--- Recorded data ---
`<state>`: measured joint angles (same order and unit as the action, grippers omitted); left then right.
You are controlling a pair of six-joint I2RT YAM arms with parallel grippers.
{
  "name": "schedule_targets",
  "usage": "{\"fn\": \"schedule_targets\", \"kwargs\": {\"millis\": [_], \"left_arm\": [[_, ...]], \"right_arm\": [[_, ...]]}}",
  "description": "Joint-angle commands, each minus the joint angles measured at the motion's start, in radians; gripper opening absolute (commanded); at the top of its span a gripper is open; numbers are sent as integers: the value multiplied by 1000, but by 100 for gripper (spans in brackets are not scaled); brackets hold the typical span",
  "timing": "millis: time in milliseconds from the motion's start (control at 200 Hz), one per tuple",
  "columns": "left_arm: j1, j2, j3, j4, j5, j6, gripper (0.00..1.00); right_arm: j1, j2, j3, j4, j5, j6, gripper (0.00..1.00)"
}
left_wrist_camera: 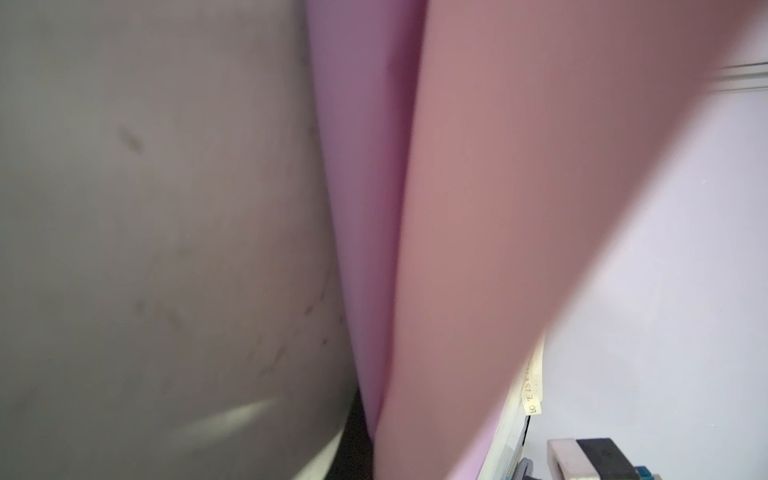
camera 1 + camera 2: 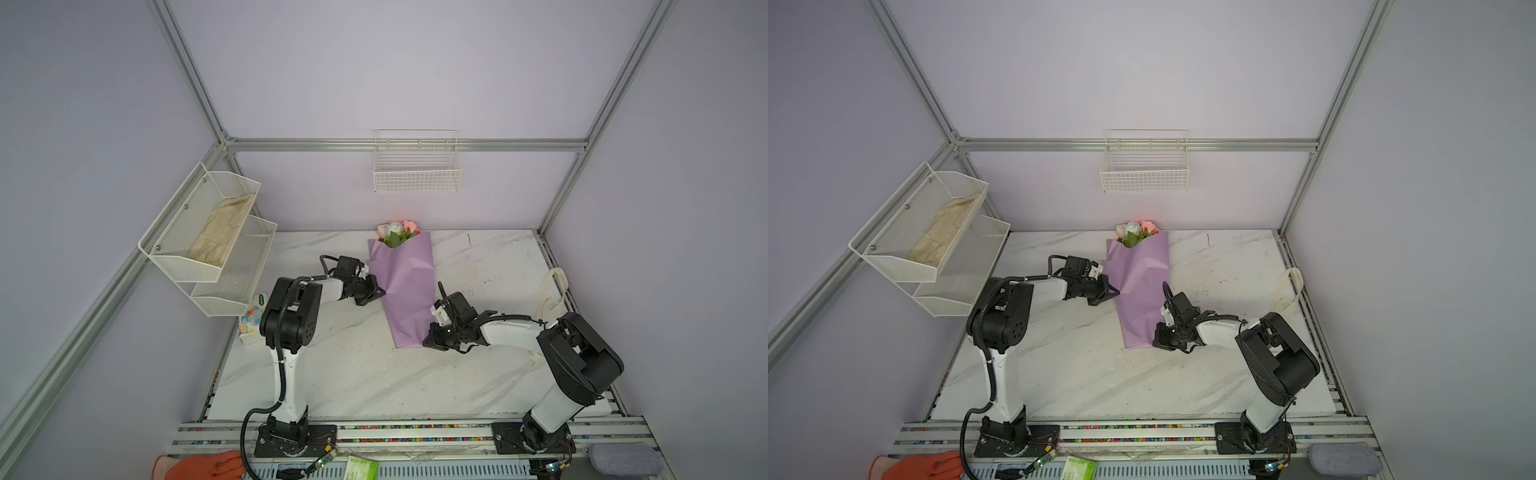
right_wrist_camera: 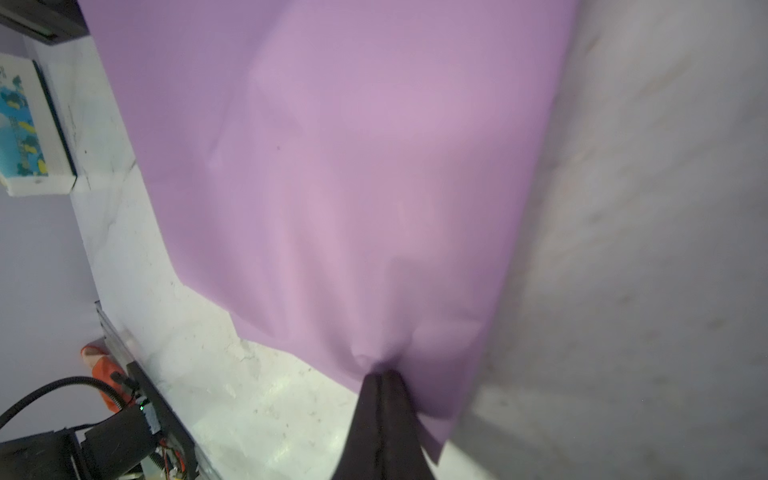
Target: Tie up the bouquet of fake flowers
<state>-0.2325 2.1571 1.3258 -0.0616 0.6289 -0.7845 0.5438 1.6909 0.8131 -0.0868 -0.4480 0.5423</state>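
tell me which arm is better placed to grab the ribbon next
Right, probably: the cream ribbon lies at the table edge on that side, near the right gripper, shut on the bouquet at its foot. The left gripper, shut on its other edge, sits farther off.

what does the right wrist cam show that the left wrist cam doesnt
Only the right wrist view: the right pincer, shut on the edge of the bouquet wrap, a box printed blue and yellow, and an orange glove.
Only the left wrist view: the wrap's pink inner face, raised close to the lens, and a cream ribbon with printed letters.
Both: the wrap's lilac face and the marble tabletop.
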Motion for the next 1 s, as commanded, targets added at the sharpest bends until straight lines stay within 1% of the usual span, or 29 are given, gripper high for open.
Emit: {"fn": "schedule_targets", "kwargs": {"millis": [0,200,265,305,370,450,490,515,565,610,675,730,795,855,935,995], "left_arm": [[-10,80,95,-11,-35,-29,0],[-10,128,171,2,-15,-60,0],[-11,121,168,-9,-15,-50,0],[-11,115,159,-15,-21,-46,2],[-9,107,151,-21,-15,-44,3],[-8,79,128,-19,-16,-40,10],[-7,62,117,-24,-21,-32,16],[-7,47,110,-33,-25,-27,19],[-3,17,96,-45,-35,-14,21],[1,-9,79,-47,-41,-10,28],[11,-40,52,-49,-42,-9,40],[17,-64,35,-55,-39,-6,42],[23,-93,9,-59,-40,-1,48],[27,-120,-14,-70,-37,10,50],[28,-172,-62,-79,-63,19,54],[32,-210,-100,-79,-76,16,57]], "right_arm": [[-36,65,54,-35,49,-91,2],[-41,108,109,-52,20,-106,6],[-42,78,112,-57,8,-98,9],[-42,44,112,-58,8,-94,12],[-47,-13,117,-61,5,-81,17],[-60,-67,127,-55,-15,-72,24],[-62,-79,139,-55,-27,-77,27],[-62,-81,144,-55,-31,-78,29],[-62,-71,158,-56,-35,-81,30],[-61,-53,168,-53,-38,-80,30],[-61,-23,173,-18,-55,-66,30],[-59,16,180,32,-110,-41,29],[-48,64,195,75,-143,-12,27],[-27,99,230,58,-116,-23,27],[-6,152,261,55,-86,-25,27],[-2,205,304,-5,-72,-42,26]]}}
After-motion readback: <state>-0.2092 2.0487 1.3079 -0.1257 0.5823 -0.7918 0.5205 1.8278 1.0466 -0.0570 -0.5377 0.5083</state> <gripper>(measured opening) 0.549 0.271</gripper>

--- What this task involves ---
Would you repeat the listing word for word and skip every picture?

--- Result for this exercise ---
`<state>`: measured joint angles (same order and unit as the action, grippers omitted); left then right.
You are controlling a pair of six-joint I2RT YAM arms with parallel grippers.
{
  "name": "schedule_targets",
  "usage": "{\"fn\": \"schedule_targets\", \"kwargs\": {\"millis\": [_], \"left_arm\": [[_, ...]], \"right_arm\": [[_, ...]]}}",
  "description": "Joint-angle commands, each minus the joint angles measured at the motion's start, in radians; gripper opening absolute (commanded); at the top of its span a gripper is open; numbers are sent as integers: the value multiplied by 1000, but by 100 for gripper (spans in brackets are not scaled); brackets hold the typical span",
  "timing": "millis: time in milliseconds from the motion's start (control at 200 Hz), one per tuple",
  "columns": "left_arm: j1, j2, j3, j4, j5, j6, gripper (0.00..1.00); right_arm: j1, j2, j3, j4, j5, j6, gripper (0.00..1.00)"
}
left_wrist_camera: 
camera 1 + camera 2: 
right_wrist_camera: 
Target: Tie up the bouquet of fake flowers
<state>-0.2325 2.1571 1.3258 -0.0616 0.6289 -0.7845 0.5438 1.6909 0.8131 -0.0868 -0.4480 0.5423</state>
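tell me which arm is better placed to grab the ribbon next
Right, probably: the cream ribbon lies at the table edge on that side, near the right gripper, shut on the bouquet at its foot. The left gripper, shut on its other edge, sits farther off.

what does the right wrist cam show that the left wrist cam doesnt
Only the right wrist view: the right pincer, shut on the edge of the bouquet wrap, a box printed blue and yellow, and an orange glove.
Only the left wrist view: the wrap's pink inner face, raised close to the lens, and a cream ribbon with printed letters.
Both: the wrap's lilac face and the marble tabletop.
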Motion for the next 1 s, as commanded, targets added at the sharpest bends until straight lines stay within 1% of the usual span, or 29 are given, gripper high for open.
Emit: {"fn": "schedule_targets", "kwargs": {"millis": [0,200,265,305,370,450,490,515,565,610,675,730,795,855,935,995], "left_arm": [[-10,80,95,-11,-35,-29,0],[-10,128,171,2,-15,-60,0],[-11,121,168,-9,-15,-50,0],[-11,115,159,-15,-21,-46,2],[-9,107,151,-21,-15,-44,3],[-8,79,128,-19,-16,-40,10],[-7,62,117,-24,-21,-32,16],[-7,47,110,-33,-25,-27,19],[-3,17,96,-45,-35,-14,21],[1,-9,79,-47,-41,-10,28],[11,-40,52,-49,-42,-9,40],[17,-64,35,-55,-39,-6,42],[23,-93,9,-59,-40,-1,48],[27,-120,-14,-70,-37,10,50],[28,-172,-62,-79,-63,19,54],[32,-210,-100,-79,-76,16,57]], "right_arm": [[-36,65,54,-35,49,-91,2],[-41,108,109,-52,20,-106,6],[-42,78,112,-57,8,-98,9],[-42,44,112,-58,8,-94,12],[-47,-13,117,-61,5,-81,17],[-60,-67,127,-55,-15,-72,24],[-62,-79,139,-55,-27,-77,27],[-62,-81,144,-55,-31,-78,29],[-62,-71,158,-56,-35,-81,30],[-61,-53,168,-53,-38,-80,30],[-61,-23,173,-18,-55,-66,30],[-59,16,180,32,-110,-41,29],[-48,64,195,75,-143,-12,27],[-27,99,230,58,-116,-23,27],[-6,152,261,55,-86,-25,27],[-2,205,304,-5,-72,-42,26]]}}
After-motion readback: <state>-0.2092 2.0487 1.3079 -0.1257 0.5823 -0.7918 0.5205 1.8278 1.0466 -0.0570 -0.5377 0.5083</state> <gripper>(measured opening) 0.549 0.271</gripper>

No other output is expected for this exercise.